Nach langer und kontrovers geführter Diskussion und nach Bestätigung der Verfassungsmäßigkeit der gesetzlichen Regelung durch das BVerfG (Urteil, vgl. NJW 2002, 2543), können seit 2001 gleichgeschlechtliche Lebenspartner eine der Ehe ähnliche Rechtslage, die sog. Lebenspartnerschaft gründen.

Hierbei haben sich die Lebenspartner über den Vermögensstand zu erklären und müssen entweder den Vermögensstand der Ausgleichsgemeinschaft oder eine anderweitige Regelung durch einen Lebenspartnerschaftsvertrag vereinbaren.
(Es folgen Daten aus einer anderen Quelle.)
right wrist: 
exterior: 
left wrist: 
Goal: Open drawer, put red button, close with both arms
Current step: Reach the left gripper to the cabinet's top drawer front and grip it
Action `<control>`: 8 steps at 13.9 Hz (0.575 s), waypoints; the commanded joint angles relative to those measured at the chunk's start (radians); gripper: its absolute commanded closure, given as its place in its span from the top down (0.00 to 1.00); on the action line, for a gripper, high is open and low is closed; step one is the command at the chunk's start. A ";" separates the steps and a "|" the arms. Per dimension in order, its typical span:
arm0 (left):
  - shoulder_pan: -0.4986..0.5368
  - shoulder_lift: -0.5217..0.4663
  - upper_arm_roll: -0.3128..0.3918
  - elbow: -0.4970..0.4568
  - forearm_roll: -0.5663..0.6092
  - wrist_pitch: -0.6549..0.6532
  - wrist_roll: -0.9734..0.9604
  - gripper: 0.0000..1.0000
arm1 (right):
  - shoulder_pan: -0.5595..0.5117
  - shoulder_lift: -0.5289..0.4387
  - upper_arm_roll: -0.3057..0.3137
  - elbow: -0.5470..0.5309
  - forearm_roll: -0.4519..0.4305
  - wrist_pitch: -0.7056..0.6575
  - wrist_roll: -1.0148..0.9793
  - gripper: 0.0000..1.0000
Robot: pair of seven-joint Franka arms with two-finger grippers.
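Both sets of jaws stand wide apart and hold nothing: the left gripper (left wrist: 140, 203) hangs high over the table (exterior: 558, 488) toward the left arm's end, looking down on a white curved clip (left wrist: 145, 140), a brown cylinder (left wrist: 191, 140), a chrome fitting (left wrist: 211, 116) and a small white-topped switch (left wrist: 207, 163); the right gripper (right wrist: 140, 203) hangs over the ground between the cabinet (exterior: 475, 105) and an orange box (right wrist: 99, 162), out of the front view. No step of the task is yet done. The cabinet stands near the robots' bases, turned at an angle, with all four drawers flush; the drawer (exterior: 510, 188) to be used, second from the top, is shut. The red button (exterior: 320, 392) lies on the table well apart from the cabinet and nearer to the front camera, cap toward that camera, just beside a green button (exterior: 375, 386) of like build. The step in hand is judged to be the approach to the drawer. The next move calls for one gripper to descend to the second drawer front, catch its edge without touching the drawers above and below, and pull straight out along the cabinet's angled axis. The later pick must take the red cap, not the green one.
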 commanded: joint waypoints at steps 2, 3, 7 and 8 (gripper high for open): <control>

Die Lebenspartner können einen gemeinsamen Namen bestimmen und sind wie Ehegatten zum angemessenen Unterhalt, auch noch nach Beendigung der Lebenspartnerschaft, verpflichtet. Sie gelten als Familienangehörige und haben ein beschränktes Sorgerecht über das Kind des Partners sowie ein dem Ehegatten entsprechendes Erbrecht. Auch für das Getrenntleben und die Aufhebung der Lebenspartnerschaft gelten der Ehescheidung entsprechende Regelungen.

Auch in zahlreichen anderen Vorschriften besteht eine Gleichstellung zu Ehepartnern, so etwa im Sozialrecht.

Eine steuerrechtliche Gleichstellung zu Ehegatten ist bisher noch nicht erfolgt. Es ist aber klar die Tendenz zu einer weiteren Angleichung an das Ehegattenverhältnis erkennbar.

Wollen die Lebenspartner von den gesetzlichen Regelungen abweichen, steht es ihnen frei in einem Lebenspartnerschaftsvertrag ihre Partnerschaft ihren Vorstellungen anpassen. Ähnlich den Ehegatten bei einem Ehevertrag, sind die Lebenspartner in der Ausgestaltung des Vertrages sehr frei.